I would like to filter rows by a function of each row, eg
def f(row):
return sin(row['velocity'])/np.prod(['masses']) > 5
df = pandas.DataFrame(...)
filtered = df[apply_to_all_rows(df, f)]
Or for another more complex, contrived example,
def g(row):
if row['col1'].method1() == 1:
val = row['col1'].method2() / row['col1'].method3(row['col3'], row['col4'])
else:
val = row['col2'].method5(row['col6'])
return np.sin(val)
df = pandas.DataFrame(...)
filtered = df[apply_to_all_rows(df, g)]
How can I do so?
You can do this using DataFrame.apply
, which applies a function along a given axis,
In [3]: df = pandas.DataFrame(np.random.randn(5, 3), columns=['a', 'b', 'c'])
In [4]: df
Out[4]:
a b c
0 -0.001968 -1.877945 -1.515674
1 -0.540628 0.793913 -0.983315
2 -1.313574 1.946410 0.826350
3 0.015763 -0.267860 -2.228350
4 0.563111 1.195459 0.343168
In [6]: df[df.apply(lambda x: x['b'] > x['c'], axis=1)]
Out[6]:
a b c
1 -0.540628 0.793913 -0.983315
2 -1.313574 1.946410 0.826350
3 0.015763 -0.267860 -2.228350
4 0.563111 1.195459 0.343168
Suppose I had a DataFrame as follows:
In [39]: df
Out[39]:
mass1 mass2 velocity
0 1.461711 -0.404452 0.722502
1 -2.169377 1.131037 0.232047
2 0.009450 -0.868753 0.598470
3 0.602463 0.299249 0.474564
4 -0.675339 -0.816702 0.799289
I can use sin and DataFrame.prod to create a boolean mask:
In [40]: mask = (np.sin(df.velocity) / df.ix[:, 0:2].prod(axis=1)) > 0
In [41]: mask
Out[41]:
0 False
1 False
2 False
3 True
4 True
Then use the mask to select from the DataFrame:
In [42]: df[mask]
Out[42]:
mass1 mass2 velocity
3 0.602463 0.299249 0.474564
4 -0.675339 -0.816702 0.799289
Specify reduce=True
to handle empty DataFrames as well.
import pandas as pd
t = pd.DataFrame(columns=['a', 'b'])
t[t.apply(lambda x: x['a'] > 1, axis=1, reduce=True)]
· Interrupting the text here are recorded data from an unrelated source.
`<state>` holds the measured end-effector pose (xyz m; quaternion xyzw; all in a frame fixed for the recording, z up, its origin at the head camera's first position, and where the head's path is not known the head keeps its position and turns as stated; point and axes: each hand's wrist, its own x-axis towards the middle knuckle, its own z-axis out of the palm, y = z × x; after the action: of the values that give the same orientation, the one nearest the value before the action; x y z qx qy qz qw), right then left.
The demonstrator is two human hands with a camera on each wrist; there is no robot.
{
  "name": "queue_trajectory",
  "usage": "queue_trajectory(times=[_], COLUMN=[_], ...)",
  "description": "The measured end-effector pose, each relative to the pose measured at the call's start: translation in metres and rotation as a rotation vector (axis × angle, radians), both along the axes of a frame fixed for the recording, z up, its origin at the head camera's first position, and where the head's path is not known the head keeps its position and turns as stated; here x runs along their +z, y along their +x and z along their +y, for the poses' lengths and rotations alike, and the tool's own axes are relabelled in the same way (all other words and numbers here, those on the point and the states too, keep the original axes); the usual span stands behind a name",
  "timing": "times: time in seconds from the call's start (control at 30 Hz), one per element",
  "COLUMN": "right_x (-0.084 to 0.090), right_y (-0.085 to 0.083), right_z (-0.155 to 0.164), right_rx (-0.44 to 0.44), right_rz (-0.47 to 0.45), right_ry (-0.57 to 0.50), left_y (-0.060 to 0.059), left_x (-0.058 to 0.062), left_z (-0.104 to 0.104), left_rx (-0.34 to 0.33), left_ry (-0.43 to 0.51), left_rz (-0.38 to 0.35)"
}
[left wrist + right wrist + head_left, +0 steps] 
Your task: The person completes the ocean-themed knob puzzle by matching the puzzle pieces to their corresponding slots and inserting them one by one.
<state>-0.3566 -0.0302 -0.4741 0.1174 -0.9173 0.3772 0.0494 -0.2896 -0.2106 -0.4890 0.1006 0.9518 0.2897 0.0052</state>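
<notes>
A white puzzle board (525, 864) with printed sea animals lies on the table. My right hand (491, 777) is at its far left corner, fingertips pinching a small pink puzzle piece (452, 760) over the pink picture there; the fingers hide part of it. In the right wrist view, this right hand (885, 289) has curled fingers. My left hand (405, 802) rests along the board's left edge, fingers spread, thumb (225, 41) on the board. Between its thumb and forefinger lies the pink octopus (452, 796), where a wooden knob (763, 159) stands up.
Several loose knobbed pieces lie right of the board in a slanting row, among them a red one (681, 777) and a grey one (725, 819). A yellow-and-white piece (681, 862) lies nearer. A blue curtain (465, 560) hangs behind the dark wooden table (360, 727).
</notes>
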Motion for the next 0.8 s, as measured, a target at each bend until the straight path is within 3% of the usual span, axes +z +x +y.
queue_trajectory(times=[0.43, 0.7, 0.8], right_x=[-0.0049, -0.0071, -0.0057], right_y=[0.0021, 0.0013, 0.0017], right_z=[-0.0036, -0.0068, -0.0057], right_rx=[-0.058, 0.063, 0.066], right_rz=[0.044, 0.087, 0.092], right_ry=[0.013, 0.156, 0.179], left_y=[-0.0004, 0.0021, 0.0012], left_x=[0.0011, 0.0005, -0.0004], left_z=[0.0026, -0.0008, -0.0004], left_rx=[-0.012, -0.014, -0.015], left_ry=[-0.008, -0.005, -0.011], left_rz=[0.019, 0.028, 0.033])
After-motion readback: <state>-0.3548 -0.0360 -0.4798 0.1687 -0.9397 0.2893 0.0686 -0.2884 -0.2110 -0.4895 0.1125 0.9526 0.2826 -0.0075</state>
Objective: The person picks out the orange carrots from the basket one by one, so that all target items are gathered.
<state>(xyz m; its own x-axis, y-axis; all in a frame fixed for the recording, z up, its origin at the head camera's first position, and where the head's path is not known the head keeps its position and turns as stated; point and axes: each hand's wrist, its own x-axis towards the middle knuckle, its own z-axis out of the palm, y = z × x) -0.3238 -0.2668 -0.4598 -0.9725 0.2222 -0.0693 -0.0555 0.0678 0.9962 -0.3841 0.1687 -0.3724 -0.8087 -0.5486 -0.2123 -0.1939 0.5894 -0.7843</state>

I canot comment on duckworthd's answer , but it is not perfectly working. It crashes when the dataframe is empty:
df = pandas.DataFrame(columns=['a', 'b', 'c'])
df[df.apply(lambda x: x['b'] > x['c'], axis=1)]
Outputs:
ValueError: Must pass DataFrame with boolean values only
To me it looks like a bug in pandas, since { } is definitively a valid set of boolean values. For a solution refer to Roy Hyunjin Han's answer .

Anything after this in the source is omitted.